> [Task details] The expected output is every line of the data exactly as shown, minus the images.

> [Dataset section]
---

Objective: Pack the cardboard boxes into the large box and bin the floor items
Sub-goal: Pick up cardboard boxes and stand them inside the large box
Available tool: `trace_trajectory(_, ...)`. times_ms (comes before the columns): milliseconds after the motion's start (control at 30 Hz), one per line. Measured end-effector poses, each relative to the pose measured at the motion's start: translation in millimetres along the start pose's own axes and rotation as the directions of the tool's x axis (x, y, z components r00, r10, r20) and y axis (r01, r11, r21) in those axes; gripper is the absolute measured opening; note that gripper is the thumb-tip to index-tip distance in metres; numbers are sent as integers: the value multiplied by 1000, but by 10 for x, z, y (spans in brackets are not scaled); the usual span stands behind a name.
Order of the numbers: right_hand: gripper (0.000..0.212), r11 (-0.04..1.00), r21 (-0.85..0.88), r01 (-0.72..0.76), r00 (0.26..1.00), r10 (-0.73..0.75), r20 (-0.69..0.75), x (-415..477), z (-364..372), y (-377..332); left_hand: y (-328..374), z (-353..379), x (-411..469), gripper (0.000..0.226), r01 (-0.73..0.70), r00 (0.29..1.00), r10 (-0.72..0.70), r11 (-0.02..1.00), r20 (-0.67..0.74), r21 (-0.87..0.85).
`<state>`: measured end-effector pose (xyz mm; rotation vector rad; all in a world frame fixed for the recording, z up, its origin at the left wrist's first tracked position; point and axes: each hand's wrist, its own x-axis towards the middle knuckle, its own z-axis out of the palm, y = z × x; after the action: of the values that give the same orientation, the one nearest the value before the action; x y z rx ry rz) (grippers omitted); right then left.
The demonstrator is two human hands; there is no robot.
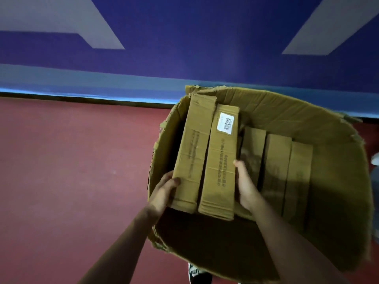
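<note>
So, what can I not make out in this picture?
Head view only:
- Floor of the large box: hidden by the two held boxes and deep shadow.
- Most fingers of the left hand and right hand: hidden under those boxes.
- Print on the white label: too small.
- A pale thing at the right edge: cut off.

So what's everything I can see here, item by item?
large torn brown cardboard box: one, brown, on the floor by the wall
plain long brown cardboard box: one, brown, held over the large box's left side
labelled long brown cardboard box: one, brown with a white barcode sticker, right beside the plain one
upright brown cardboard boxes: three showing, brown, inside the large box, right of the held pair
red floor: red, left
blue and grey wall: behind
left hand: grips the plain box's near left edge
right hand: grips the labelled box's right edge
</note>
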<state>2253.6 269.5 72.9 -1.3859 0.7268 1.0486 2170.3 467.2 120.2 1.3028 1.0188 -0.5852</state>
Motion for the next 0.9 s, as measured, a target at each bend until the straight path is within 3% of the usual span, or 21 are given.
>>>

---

> [Solution to this task]
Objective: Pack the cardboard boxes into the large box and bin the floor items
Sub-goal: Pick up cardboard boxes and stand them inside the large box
Available tool: `trace_trajectory(_, ...)`. times_ms (comes before the columns): milliseconds after the motion's start (control at 30 Hz), one per line. Measured end-effector poses, each relative to the pose measured at the motion's start: translation in millimetres along the start pose's own axes and rotation as the directions of the tool's x axis (x, y, z components r00, r10, r20) and y axis (r01, r11, r21) in those axes; gripper is the absolute measured opening; note that gripper is the thumb-tip to index-tip distance in metres; numbers are sent as integers: the value multiplied by 1000, but by 10 for x, z, y (spans in brackets are not scaled); the usual span stands behind a name.
Order of the numbers: right_hand: gripper (0.000..0.212), r11 (-0.04..1.00), r21 (-0.85..0.88), r01 (-0.72..0.76), r00 (0.26..1.00), r10 (-0.73..0.75), r20 (-0.69..0.75), x (-415..477), z (-364..372), y (-377..332); left_hand: y (-328..374), z (-353..379), x (-411..469), gripper (0.000..0.226), r01 (-0.73..0.70), r00 (0.29..1.00), r10 (-0.72..0.70), r11 (-0.02..1.00), r20 (-0.67..0.74), r21 (-0.87..0.85).
`<state>`: measured end-effector pose (xyz mm; rotation vector rad; all in a world frame fixed for the recording, z up, its origin at the left wrist's first tracked position; point and axes: each hand's wrist, its own x-axis towards the middle knuckle, its own z-axis out of the palm, y = z × x; after the action: of the values that give the same orientation, the one nearest the value before the action; x y z rx ry rz) (grippers omitted); right then left.
The demonstrator is two human hands; there is no robot.
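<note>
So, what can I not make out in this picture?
Head view only:
- Floor of the large box: hidden by the two held boxes and deep shadow.
- Most fingers of the left hand and right hand: hidden under those boxes.
- Print on the white label: too small.
- A pale thing at the right edge: cut off.

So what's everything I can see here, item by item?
large torn brown cardboard box: one, brown, on the floor by the wall
plain long brown cardboard box: one, brown, held over the large box's left side
labelled long brown cardboard box: one, brown with a white barcode sticker, right beside the plain one
upright brown cardboard boxes: three showing, brown, inside the large box, right of the held pair
red floor: red, left
blue and grey wall: behind
left hand: grips the plain box's near left edge
right hand: grips the labelled box's right edge
</note>
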<state>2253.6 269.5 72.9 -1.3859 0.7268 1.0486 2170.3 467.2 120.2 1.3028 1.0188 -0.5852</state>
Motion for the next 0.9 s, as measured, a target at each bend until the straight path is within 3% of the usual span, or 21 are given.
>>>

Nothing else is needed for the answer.